Is it time to start talking about civil disobedience and removing large numbers of number plates from cars in an organised protest?
Having a barcode on all our cars is turning out to be very bad for civil liberties now there's all this auto-recognition software coming in to play.
Similar to another discussion[1], the problem has arisen because it is now possible to collate this information to make up detailed map of a person's life whenever a malicious actor wants.
> Is it time to start talking about civil disobedience and removing large numbers of number plates from cars in an organised protest?
People already do this very frequently in LA, you'd have to convince the entire city to do it for the cops to notice. A friend of mine took off her license plate to avoid the red light cameras, and has been driving around without plates for two years. Never been pulled over for it. I see at least one car without plates every day on my drive to work, and it's a ten minute drive.

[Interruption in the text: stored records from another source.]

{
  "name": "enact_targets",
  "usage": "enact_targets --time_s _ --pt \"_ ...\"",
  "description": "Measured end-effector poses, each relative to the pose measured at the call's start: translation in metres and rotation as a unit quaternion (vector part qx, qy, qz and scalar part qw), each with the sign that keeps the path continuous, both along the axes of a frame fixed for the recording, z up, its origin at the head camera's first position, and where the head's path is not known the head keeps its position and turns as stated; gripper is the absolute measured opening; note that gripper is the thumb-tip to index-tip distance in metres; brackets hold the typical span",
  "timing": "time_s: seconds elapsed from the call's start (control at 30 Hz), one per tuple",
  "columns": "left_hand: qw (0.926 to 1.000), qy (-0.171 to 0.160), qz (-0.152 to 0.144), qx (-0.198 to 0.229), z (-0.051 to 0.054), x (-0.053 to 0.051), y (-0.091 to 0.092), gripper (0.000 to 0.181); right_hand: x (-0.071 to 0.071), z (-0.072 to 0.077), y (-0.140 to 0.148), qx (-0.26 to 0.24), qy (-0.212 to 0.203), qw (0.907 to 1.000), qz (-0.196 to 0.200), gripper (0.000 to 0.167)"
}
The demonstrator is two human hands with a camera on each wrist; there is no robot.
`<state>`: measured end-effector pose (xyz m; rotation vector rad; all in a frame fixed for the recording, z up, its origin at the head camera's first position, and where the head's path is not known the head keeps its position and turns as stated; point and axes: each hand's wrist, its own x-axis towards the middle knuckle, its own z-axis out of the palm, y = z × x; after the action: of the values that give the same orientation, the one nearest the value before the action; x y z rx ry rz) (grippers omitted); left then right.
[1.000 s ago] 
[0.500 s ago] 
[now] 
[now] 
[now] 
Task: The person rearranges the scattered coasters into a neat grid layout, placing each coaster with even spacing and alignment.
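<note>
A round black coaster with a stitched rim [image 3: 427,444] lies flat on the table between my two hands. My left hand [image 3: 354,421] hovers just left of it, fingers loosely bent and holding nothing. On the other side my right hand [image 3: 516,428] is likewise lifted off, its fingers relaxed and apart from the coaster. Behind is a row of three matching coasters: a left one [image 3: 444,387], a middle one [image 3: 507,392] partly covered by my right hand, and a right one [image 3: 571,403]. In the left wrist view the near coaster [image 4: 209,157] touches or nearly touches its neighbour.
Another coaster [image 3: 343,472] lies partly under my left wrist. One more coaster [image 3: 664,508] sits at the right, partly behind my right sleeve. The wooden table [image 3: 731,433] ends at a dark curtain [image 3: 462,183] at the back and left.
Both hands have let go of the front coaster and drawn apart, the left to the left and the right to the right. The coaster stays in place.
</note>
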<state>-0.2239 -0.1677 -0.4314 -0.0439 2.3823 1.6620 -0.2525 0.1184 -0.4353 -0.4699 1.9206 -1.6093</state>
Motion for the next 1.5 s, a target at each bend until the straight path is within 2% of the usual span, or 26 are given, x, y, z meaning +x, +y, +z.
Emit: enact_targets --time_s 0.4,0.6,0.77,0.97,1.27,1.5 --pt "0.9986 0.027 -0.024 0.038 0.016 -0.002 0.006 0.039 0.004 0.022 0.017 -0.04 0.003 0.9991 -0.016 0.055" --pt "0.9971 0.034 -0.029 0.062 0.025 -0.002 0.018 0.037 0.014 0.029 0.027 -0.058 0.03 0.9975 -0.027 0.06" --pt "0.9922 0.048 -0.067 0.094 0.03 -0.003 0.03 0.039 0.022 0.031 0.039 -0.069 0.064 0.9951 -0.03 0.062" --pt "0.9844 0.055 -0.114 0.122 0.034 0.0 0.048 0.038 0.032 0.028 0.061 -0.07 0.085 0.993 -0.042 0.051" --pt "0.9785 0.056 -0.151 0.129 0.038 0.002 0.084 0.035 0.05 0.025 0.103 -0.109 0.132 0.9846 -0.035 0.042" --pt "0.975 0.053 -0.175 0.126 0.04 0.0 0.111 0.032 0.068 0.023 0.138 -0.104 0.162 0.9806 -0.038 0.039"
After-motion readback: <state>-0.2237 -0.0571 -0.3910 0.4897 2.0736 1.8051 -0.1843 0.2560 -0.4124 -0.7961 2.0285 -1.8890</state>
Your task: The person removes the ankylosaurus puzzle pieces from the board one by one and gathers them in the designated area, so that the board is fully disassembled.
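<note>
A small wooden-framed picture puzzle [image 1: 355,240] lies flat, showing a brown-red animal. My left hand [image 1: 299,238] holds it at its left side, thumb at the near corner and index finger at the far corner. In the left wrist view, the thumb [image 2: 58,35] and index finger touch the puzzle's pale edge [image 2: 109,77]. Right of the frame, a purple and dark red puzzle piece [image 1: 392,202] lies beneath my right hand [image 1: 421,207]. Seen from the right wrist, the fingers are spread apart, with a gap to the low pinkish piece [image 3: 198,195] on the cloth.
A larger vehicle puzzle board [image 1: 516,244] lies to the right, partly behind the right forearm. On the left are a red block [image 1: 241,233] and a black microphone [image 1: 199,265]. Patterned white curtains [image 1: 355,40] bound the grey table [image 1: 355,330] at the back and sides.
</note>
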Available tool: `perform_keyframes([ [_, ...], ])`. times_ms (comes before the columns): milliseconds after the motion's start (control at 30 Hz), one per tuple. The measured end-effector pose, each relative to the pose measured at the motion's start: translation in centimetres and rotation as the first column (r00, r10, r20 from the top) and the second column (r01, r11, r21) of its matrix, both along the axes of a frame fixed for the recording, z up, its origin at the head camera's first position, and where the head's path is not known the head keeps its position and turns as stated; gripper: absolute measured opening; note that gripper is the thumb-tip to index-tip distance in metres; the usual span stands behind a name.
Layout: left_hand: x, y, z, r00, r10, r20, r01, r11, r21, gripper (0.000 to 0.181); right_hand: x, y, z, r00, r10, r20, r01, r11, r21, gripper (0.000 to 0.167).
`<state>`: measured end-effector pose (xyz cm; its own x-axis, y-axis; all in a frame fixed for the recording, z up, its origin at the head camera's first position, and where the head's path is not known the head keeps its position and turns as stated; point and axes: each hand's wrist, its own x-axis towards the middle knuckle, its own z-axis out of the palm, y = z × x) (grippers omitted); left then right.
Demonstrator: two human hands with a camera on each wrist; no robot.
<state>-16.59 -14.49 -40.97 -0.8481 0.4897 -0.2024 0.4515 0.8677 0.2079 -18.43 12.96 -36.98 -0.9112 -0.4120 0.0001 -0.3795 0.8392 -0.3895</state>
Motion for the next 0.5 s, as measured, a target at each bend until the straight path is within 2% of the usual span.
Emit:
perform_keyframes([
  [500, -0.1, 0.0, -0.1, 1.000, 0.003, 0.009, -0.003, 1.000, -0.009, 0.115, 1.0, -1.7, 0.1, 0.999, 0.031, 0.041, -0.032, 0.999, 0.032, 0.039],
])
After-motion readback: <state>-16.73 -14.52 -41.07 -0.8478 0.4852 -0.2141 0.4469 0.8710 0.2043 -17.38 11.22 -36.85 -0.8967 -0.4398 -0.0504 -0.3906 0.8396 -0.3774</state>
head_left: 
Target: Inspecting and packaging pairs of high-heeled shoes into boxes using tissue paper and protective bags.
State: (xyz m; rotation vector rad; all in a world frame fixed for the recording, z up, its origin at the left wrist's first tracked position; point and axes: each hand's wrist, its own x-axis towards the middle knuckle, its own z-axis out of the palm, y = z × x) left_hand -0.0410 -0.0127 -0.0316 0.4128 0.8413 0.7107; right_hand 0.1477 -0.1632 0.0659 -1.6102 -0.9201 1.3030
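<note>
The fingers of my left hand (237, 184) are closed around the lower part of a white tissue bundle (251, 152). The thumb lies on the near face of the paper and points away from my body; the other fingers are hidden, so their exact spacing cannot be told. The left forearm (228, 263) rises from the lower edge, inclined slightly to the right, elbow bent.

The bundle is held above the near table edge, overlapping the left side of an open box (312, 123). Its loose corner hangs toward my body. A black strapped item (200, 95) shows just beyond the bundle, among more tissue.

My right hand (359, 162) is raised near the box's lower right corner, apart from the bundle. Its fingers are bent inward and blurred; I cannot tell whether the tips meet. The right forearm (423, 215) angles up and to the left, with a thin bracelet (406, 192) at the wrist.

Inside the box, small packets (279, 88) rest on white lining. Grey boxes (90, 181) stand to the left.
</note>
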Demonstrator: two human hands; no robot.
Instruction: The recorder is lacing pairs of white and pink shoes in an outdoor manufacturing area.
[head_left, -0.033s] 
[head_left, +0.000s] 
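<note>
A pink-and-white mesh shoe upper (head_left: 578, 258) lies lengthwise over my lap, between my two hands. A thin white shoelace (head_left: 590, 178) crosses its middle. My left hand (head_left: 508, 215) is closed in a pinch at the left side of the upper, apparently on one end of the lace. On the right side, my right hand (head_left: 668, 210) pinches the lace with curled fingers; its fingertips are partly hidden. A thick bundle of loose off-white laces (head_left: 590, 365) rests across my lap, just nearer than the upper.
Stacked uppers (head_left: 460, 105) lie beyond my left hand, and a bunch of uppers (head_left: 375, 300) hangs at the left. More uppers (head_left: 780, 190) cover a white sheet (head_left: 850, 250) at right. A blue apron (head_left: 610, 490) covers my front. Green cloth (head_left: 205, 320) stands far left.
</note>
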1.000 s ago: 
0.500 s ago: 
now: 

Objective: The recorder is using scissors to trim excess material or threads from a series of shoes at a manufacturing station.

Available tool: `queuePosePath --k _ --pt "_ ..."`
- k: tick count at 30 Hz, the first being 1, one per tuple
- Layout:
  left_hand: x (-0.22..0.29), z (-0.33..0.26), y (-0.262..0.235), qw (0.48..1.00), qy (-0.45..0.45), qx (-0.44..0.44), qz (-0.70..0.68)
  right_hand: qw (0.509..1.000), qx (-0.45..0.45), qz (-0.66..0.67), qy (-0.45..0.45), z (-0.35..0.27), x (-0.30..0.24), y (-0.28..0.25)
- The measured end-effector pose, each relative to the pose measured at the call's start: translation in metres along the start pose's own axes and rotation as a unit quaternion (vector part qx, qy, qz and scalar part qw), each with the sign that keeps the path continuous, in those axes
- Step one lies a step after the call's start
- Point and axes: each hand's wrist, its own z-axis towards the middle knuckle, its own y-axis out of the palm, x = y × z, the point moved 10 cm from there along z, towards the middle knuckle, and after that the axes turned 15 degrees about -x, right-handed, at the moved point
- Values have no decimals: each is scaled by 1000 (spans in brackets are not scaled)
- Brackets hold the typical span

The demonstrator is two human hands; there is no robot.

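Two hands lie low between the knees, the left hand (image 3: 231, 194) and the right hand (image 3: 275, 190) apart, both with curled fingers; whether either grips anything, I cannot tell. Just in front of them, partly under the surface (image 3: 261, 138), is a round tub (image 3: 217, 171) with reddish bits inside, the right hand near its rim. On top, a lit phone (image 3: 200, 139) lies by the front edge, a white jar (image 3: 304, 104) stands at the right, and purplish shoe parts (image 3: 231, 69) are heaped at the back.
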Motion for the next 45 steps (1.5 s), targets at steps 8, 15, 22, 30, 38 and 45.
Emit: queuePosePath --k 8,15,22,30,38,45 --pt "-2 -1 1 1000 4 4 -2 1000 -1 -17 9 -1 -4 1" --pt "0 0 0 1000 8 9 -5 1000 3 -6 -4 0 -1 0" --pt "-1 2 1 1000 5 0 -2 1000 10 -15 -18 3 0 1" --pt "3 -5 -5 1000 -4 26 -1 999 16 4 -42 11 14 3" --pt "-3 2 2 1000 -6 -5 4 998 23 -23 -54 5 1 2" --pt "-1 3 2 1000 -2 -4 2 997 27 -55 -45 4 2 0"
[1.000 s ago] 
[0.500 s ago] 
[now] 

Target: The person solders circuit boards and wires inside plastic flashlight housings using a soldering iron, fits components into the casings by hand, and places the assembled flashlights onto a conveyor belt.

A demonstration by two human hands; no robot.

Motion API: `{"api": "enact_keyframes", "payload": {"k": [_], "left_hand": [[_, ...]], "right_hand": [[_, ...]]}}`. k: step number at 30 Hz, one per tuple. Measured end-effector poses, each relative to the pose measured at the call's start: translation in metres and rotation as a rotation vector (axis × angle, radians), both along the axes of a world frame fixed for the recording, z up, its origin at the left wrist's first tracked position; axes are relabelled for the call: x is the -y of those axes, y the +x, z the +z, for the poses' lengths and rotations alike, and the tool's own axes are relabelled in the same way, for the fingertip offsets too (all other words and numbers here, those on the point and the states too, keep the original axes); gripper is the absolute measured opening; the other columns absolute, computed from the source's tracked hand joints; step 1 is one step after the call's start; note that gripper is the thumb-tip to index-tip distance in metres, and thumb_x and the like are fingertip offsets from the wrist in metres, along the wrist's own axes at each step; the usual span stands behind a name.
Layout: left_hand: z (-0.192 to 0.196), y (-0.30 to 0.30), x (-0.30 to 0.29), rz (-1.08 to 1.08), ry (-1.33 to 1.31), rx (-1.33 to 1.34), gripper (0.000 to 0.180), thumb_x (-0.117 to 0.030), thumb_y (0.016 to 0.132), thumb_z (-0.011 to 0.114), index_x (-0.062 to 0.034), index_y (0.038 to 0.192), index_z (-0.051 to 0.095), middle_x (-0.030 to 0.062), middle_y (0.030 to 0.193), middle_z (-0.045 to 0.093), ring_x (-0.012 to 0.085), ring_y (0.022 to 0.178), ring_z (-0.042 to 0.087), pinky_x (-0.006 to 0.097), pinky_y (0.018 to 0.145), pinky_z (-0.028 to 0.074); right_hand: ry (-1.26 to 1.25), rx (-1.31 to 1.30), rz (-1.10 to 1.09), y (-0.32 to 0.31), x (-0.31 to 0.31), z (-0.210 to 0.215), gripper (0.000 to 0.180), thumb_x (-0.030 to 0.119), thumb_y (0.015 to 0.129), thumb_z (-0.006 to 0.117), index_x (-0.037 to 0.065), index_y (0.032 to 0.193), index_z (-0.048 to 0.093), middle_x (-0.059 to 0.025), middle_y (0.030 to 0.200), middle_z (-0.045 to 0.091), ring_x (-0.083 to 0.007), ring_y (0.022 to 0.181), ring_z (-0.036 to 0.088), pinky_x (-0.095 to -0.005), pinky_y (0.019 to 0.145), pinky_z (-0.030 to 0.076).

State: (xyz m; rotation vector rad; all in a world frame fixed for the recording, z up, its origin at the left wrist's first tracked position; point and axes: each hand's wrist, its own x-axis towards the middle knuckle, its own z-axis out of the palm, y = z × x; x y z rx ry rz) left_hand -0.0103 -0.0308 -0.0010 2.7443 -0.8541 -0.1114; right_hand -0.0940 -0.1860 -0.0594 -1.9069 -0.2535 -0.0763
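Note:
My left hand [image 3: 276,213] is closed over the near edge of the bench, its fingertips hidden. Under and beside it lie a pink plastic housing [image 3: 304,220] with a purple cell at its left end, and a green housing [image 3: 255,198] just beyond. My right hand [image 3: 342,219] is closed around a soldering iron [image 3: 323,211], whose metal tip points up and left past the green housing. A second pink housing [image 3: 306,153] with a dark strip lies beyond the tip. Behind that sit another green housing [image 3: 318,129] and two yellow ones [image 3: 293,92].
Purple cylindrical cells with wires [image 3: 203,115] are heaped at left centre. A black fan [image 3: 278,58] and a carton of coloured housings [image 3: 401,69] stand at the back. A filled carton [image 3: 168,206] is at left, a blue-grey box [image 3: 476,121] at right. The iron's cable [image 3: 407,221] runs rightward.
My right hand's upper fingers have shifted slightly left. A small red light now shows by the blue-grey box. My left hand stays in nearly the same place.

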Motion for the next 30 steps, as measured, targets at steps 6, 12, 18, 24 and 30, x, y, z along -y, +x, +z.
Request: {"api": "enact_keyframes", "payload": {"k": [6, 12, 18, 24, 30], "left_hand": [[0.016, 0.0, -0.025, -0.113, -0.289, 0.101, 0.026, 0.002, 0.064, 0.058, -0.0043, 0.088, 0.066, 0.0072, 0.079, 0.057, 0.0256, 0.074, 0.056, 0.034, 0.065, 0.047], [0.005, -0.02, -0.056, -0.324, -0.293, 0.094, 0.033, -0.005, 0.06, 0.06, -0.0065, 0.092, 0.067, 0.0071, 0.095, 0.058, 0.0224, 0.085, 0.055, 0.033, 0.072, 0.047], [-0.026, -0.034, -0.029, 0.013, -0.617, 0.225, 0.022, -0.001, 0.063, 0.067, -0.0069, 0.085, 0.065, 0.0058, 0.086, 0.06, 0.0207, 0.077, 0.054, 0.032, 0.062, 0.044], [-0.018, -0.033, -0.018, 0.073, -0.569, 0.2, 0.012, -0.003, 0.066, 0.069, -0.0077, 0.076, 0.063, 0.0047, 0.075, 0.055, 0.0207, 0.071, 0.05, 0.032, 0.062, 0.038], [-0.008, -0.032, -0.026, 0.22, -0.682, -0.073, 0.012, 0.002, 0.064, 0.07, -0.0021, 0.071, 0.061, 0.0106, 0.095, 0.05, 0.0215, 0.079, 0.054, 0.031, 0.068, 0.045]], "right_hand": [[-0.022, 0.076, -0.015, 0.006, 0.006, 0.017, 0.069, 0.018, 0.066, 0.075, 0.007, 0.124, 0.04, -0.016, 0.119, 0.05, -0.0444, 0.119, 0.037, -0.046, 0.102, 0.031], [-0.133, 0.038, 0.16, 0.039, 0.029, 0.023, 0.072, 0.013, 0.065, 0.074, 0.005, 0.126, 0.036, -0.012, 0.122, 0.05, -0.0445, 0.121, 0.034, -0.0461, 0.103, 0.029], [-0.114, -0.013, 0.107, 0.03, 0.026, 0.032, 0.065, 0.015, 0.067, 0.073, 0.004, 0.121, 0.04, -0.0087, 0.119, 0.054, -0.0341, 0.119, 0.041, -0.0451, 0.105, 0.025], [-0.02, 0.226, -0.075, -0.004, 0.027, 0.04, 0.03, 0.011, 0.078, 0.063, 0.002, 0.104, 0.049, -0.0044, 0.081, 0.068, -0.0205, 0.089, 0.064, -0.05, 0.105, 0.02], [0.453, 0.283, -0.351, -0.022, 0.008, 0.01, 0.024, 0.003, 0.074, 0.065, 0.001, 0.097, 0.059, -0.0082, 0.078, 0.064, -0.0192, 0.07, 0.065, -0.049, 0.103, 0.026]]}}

For those outside California, new California registrations are issued in small paper packets that are affixed inside the front windshield. There are no "temporary tags" like in many other states, so it's perfectly normal and legal for a new car to pull off Tesla's lot without any license plates.
Is it time to start talking about civil disobedience and removing large numbers of number plates from cars in an organised protest?
Judging by the number of people who go screaming past me when I'm driving near London, and how they set off speed cameras all over the place with no apparent concern, I am assuming that plenty of people already did remove their own number plates and install clones of someone else's, though possibly not for quite such ethical purposes as you mentioned.
Do camera tickets count against your license in any way in London, or is the punishment limited to only monetary fines?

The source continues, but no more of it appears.